● **WHAT YOU SHOULD DO**
Retype the whole listing verbatim and keep the pictures out of it.

● **MATERIAL PROVIDED**
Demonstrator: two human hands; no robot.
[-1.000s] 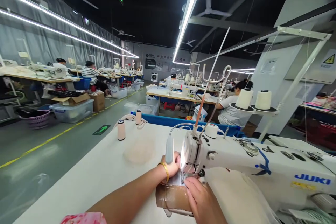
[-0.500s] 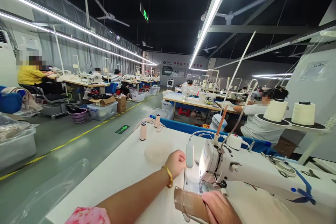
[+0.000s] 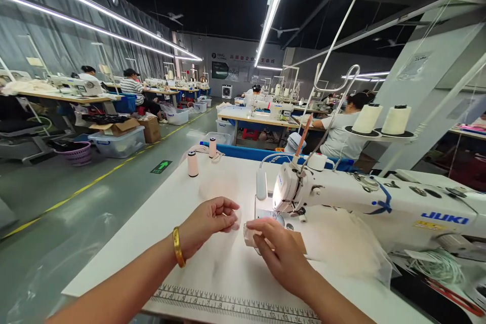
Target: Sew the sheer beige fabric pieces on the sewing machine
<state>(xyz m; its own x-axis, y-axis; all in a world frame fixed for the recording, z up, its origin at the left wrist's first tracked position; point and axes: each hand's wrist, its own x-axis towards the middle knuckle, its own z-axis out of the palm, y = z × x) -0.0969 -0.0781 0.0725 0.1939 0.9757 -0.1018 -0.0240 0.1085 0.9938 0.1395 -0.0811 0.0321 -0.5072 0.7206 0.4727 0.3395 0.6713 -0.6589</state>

● **OUTPUT OF THE TASK**
Demonstrator: two human hands; no robot.
[-1.000s] 
[-0.500s] 
[+0.000s] 
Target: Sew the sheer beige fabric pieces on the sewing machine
<state>(xyz m; its own x-axis, y-axis; all in a world frame fixed for the recording, z up, its origin at the left wrist's first tracked position; point and axes: each hand's wrist, its own x-axis towards the middle knuckle, its own z-axis out of the palm, y = z × x) -0.0969 -0.0781 0.0725 0.1939 0.9757 -0.1018 -0.0240 0.1085 0.9938 0.1395 -0.0811 0.0321 -0.5072 0.7206 0.4727 0.3395 0.6713 -0.6589</state>

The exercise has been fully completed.